While the nation-state has remained the primary political actor in the international arena, there is little doubt that technological, economic, and demographic changes are at least partially eroding the monopoly on power that states have maintained since the signing of the Treaty of Westphalia in 1648. While globalization has provided tremendous opportunities for societal progress, it has also increased the potency of threats that transcend national borders and has placed a premium on multinational responses to these problems. This session is designed to address some of the particular security challenges that must be dealt with on a trans-national or trans-continental basis — challenges such as narcotics trafficking, international organized crime, terrorism, and violent extremism.
It is not enough to rely on traditional cross-border cooperation between nations; there is a growing requirement to work across continents to defeat the various criminal and extremist networks scattered around the globe. Likewise, nations increasingly need to work across the Equator and work “North-South” to solve transcontinental challenges. This panel will address a variety of shifting trends that illustrate the growing importance of North-South ties on both sides of, and across, the Atlantic.
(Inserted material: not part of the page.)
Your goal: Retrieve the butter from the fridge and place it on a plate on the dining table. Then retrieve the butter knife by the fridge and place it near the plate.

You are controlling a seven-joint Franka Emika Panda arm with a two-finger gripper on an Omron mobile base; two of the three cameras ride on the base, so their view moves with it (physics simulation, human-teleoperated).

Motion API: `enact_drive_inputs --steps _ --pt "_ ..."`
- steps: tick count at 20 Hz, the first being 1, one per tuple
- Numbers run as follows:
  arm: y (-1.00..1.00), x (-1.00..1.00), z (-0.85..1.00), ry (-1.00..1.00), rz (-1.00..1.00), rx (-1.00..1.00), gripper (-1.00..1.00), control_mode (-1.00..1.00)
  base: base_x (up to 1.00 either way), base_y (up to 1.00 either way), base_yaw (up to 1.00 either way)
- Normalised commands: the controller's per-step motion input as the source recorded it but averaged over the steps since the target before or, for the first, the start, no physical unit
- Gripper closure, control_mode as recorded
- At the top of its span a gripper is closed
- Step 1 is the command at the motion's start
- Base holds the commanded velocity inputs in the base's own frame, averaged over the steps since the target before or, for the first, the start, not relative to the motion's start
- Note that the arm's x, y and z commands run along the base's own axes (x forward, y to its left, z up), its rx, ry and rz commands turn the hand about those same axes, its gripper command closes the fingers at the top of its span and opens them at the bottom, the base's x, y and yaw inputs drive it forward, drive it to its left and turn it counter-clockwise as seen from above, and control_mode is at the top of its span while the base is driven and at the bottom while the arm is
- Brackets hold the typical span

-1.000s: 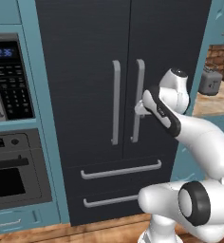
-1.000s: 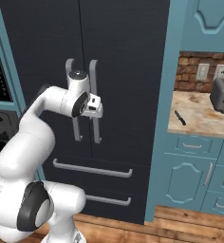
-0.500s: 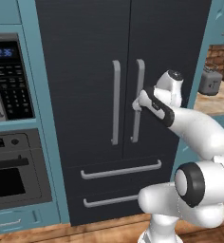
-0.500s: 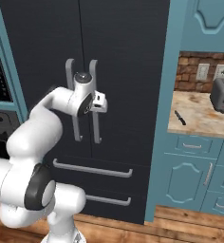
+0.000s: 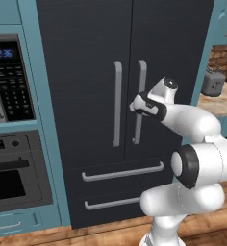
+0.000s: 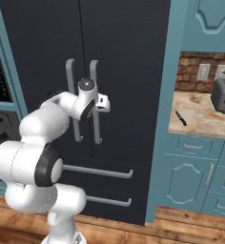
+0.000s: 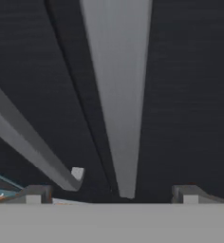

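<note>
The tall charcoal-black fridge [image 5: 120, 96] is standing shut, showing two doors, two long grey vertical bar handles [image 5: 117, 103] and two drawers [image 5: 122, 171] with horizontal grey handles. The white arm's two-finger gripper [image 7: 111, 192] is hovering with its jaws spread wide and grasping nothing, its two fingertips [image 7: 35, 193] flanking the lower end of the right-door handle [image 7: 117, 95] without touching it. The left-door handle [image 7: 33, 142] is running just beside. To the right, one small dark-handled butter knife [image 6: 180, 118] is lying on the beige stone counter [image 6: 200, 119], well apart from one grey toaster [image 6: 223, 94]. The butter is not visible; the closed doors are hiding the fridge interior. To the left, one black microwave [image 5: 9, 79] is sitting above one oven [image 5: 14, 168]. Bare wooden floor [image 6: 181, 228] is lying before the fridge.
</note>
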Motion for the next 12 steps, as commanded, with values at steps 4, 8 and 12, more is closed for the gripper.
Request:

This panel will also address the successes and the limitations of current approaches to these issues and discuss how governments may need to rethink both their understanding of the strategic environment as well as their structures in order to better prepare for and respond to these pressing problems. Finally, this panel may address what international or supra-national bodies might be leveraged to add to the collective response to anxieties that can no longer be contained inside traditional political borders.
- How do we address drug trafficking? What are the implications for the funding of insurgency and terrorism throughout the world?
- What are the consequences for Europe and the United States of the instability in the Sahel that has fueled extremism and violence?
- How do we address failed states, refugee crises, and humanitarian disasters that can create new “sanctuaries” attracting Al-Qaeda and other foreign fighters?
- How will the nature of insurgency require nations to work in partnership to combat what appear to be “internal” threats?
Foreign policy debates thrive on change, and the more fundamental, the better. Over the last few decades, it has been fashionable to speculate about the relative rise and decline of leading international actors and what this will mean for global order. U.S. and European anxiety about the long-term decline of the West, and the so-called rise of the “rest” — China, above all — has been a leading driver of this trend. The objective growth in the power and potential of numerous competitors for international influence, many of which are in the global South, has been another driver. For some, this is a story of ascendancy and shifts in leadership — who will set the norms and shape strategic agendas when the West, especially the United States, cannot or will not?
A more nuanced, and more likely scenario is less definitive. As Charles Kupchan suggests in his recent book No One’s World: The West, the Rising Rest, and the Coming Global Turn, the future may simply bring a more diffuse and diverse constellation of actors, promoting multiple norms, rules, and institutions — international politics à la carte.
- Is this kind of stable multipolar order likely? Or is it inherently unstable and likely to give way to new leadership?
- If we are indeed headed toward a diffuse, multipolar world, what are the “signposts” accompanying this shift? How far along are we?
- What are the implications for the Atlantic world, where Western leadership has arguably been most pronounced?
- What are the stakes and preferences of the global South?
- Is this all too traditional? What about the world beyond states?
Rapid urbanization and an increasingly global role for cities will be hallmarks of this coming century. Over 70 percent of the world’s population will live in urban areas by 2050, and according to a recent McKinsey report, 600 cities will soon contribute to more than 65 percent of global GDP growth. As the world urbanizes and concentrates in these metropolitan areas, there is little doubt that the rise of global cities presents an intriguing opportunity to reshape international dialogue on a wide range of issues, including economic growth, energy, water, and transportation. Several pressing questions also emerge: what kind of cities will we live in, how will cities make use of their economic and political power on the international stage, and who will benefit from the more global role of cities?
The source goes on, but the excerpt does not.